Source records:
____________
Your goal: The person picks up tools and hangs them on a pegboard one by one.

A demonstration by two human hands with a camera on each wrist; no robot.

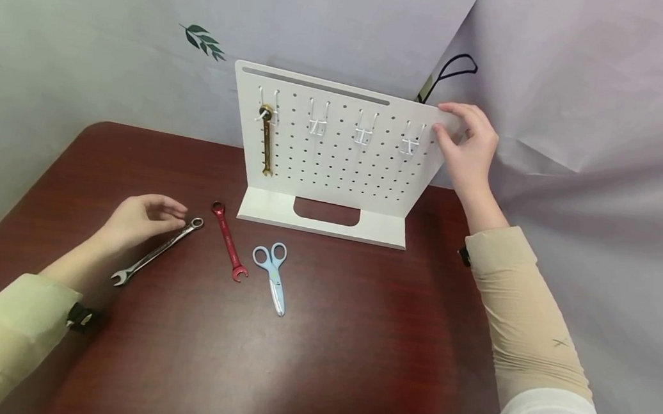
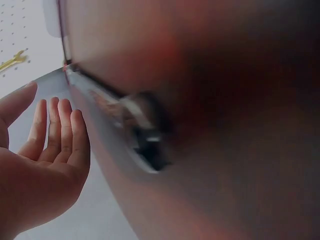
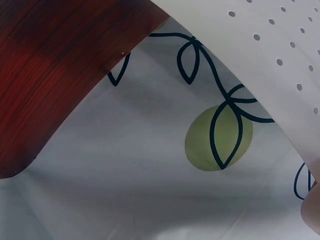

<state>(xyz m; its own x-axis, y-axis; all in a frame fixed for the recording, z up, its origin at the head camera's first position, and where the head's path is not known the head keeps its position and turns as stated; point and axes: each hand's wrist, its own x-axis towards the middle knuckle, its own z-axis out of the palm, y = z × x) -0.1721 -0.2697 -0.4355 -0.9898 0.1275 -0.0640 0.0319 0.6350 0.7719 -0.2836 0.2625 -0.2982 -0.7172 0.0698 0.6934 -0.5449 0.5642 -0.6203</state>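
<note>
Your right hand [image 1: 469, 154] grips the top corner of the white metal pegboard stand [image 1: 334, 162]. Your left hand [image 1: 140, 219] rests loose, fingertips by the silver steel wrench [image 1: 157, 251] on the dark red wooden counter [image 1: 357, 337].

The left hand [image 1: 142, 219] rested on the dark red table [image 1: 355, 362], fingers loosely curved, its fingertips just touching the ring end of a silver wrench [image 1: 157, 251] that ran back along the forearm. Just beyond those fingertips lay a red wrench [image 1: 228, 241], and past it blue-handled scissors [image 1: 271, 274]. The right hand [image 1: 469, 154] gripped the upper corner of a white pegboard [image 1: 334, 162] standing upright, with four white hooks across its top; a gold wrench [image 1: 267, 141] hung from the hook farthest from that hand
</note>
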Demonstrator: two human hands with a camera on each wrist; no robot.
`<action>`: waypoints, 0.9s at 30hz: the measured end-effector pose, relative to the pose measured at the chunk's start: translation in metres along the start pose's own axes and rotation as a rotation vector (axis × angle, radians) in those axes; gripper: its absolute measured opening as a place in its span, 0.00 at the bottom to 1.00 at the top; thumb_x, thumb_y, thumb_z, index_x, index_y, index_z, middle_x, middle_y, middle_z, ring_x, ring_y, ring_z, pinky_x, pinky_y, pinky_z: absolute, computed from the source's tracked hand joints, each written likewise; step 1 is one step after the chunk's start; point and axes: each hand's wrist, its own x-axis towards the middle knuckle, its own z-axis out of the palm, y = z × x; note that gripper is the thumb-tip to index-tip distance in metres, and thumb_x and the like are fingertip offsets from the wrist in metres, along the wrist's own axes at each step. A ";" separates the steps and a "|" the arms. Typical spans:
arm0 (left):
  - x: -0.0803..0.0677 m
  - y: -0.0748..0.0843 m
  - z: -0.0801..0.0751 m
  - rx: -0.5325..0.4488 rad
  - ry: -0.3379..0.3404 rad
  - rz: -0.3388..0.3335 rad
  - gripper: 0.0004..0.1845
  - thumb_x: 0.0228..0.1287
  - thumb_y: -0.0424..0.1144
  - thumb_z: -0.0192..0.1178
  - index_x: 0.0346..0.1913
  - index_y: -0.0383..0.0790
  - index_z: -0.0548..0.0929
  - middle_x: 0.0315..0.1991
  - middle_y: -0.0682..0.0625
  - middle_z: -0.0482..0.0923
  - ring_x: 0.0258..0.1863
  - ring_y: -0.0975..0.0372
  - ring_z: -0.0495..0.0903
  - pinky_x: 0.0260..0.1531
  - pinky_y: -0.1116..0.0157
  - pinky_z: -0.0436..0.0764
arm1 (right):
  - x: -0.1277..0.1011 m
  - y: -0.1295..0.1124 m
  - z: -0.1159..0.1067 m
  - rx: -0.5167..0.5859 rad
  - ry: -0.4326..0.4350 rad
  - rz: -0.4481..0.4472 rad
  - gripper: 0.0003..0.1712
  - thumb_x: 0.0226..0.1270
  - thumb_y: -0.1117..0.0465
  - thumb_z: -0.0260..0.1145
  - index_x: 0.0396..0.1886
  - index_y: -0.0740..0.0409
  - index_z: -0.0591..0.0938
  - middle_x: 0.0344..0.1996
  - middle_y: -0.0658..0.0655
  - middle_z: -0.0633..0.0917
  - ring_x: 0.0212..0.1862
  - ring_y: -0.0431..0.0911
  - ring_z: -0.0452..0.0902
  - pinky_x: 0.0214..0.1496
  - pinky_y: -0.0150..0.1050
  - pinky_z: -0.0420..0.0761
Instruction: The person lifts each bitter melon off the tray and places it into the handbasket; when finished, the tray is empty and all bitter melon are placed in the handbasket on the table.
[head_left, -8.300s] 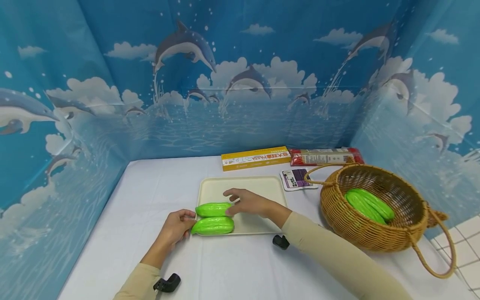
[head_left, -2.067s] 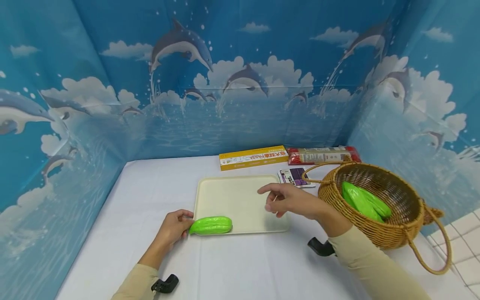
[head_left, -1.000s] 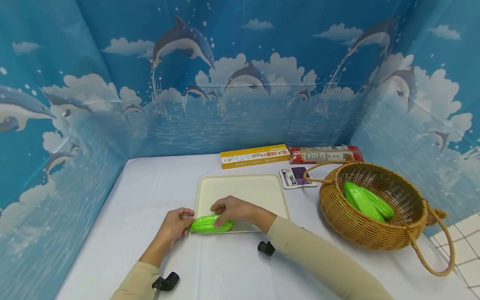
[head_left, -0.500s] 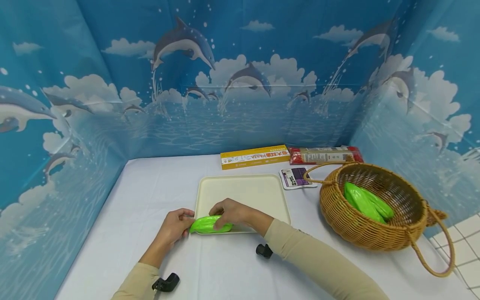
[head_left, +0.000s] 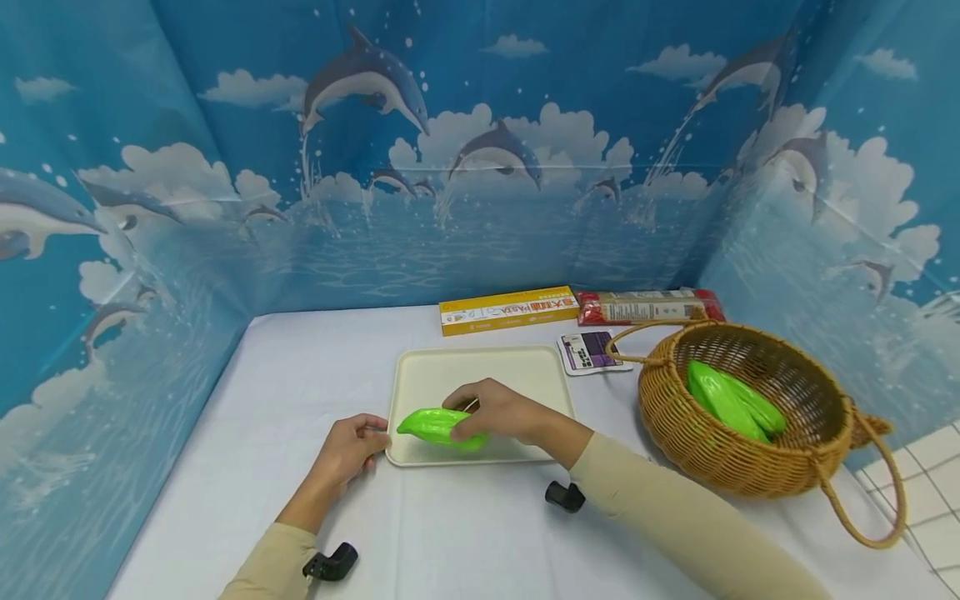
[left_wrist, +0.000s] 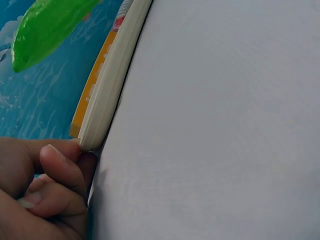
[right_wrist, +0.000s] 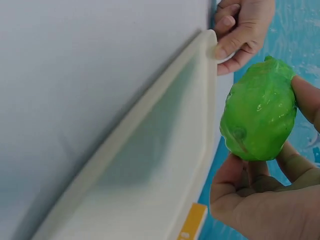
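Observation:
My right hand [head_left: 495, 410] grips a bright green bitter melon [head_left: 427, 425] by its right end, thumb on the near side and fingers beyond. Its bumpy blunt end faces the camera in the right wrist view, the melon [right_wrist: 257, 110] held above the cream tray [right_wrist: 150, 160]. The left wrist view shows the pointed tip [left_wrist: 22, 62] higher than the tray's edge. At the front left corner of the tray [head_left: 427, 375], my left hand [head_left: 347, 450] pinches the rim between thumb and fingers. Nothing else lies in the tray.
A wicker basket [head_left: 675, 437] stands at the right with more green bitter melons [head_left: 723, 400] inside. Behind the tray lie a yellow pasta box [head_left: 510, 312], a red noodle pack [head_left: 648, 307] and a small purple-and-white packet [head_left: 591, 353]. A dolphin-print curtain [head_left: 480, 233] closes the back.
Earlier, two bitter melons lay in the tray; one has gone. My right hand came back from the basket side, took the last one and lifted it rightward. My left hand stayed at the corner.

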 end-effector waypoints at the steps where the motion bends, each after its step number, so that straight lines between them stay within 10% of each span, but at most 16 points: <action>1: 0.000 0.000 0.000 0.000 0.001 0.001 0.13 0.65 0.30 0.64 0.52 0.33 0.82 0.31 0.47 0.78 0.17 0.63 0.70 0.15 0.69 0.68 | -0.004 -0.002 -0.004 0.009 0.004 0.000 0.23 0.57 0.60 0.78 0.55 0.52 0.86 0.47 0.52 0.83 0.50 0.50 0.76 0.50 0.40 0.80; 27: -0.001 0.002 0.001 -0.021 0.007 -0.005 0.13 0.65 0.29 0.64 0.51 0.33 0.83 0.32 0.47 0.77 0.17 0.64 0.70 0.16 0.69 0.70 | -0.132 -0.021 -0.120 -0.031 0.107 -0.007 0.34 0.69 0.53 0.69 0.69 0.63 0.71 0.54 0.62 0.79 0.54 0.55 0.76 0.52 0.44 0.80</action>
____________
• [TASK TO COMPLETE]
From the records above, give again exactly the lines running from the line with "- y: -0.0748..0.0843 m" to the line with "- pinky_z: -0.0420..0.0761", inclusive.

• [SOLUTION]
  - y: -0.0748..0.0843 m
  - z: -0.0801..0.0751 m
  - rx: -0.5325..0.4488 rad
  - ry: -0.3379..0.3404 rad
  - rz: -0.3388..0.3335 rad
  - gripper: 0.0004..0.1845
  - thumb_x: 0.0228..0.1287
  - thumb_y: -0.0424..0.1144
  - thumb_z: -0.0192..0.1178
  - index_x: 0.0346..0.1913
  - index_y: -0.0383..0.0790
  - index_z: -0.0548..0.0929
  - middle_x: 0.0315..0.1991
  - middle_y: -0.0682..0.0625
  - middle_z: -0.0482..0.0923
  - ring_x: 0.0258..0.1863
  - ring_y: -0.0975..0.0372
  - ring_z: -0.0495..0.0903
  - pinky_x: 0.0260..0.1531
  - pinky_y: -0.1116..0.0157
  - pinky_z: -0.0436..0.0764
arm1 (right):
  - x: -0.1277..0.1011 m
  - y: -0.1295..0.1124 m
  - z: -0.1159..0.1067 m
  - rx: -0.5167..0.5859 rad
  - ry: -0.4326..0.4350 rad
  - rz: -0.4481..0.4472 rad
  - gripper: 0.0003..0.1712
  - thumb_x: 0.0226..0.1270
  - thumb_y: -0.1117..0.0465
  - thumb_z: -0.0260..0.1145
  - index_x: 0.0396..0.1886
  - index_y: -0.0740..0.0409
  - index_z: -0.0591..0.0938
  - middle_x: 0.0344..0.1996
  - middle_y: -0.0658..0.0655
  - middle_z: -0.0633..0.0917
  - ring_x: 0.0212..0.1862
  - ring_y: -0.0431..0.0911
  - ring_z: -0.0452..0.0902
  - pinky_x: 0.0214..0.1496
  - pinky_y: -0.0150..0.1050
  - pinky_z: -0.0420..0.0761

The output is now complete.